**DIRECTIONS**
In the copy, keep every line below as it is and leave out the pictures.

————

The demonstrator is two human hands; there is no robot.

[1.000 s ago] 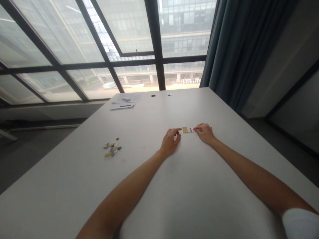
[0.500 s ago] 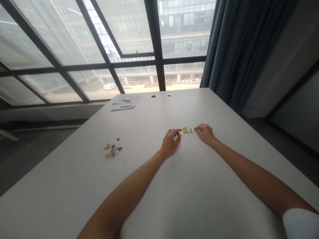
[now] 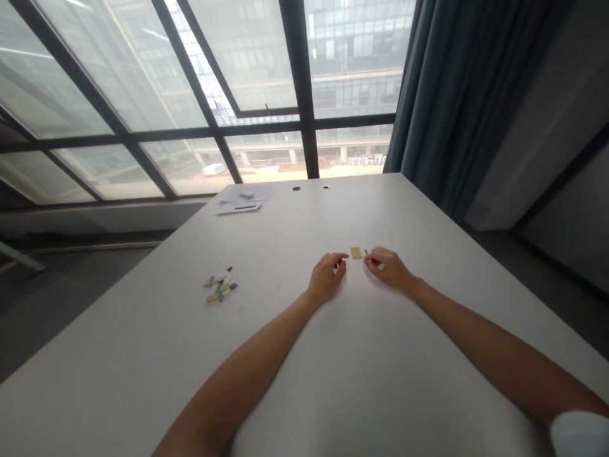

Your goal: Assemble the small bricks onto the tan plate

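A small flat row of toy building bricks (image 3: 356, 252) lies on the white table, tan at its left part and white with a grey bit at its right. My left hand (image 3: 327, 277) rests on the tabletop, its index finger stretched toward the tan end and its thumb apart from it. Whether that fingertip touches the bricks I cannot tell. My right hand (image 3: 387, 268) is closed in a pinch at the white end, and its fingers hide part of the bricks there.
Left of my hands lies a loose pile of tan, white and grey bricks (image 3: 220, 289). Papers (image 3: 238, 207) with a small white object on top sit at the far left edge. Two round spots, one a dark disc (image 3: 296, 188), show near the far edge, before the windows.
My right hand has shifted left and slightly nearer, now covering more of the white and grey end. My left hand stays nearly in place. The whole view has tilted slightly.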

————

**FINAL ANSWER**
The demonstrator is two human hands; there is no robot.

[1.000 s ago] 
[0.500 s ago] 
[now] 

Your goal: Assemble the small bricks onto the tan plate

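A small flat row of toy building bricks (image 3: 356, 252) lies on the white table, tan at its left part and white with a grey bit at its right. My left hand (image 3: 327, 277) rests on the tabletop, its index finger stretched toward the tan end and its thumb apart from it. Whether that fingertip touches the bricks I cannot tell. My right hand (image 3: 387, 268) is closed in a pinch at the white end, and its fingers hide part of the bricks there.
Left of my hands lies a loose pile of tan, white and grey bricks (image 3: 220, 289). Papers (image 3: 238, 207) with a small white object on top sit at the far left edge. Two round spots, one a dark disc (image 3: 296, 188), show near the far edge, before the windows.
My right hand has shifted left and slightly nearer, now covering more of the white and grey end. My left hand stays nearly in place. The whole view has tilted slightly.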

No more output will be added to the exercise.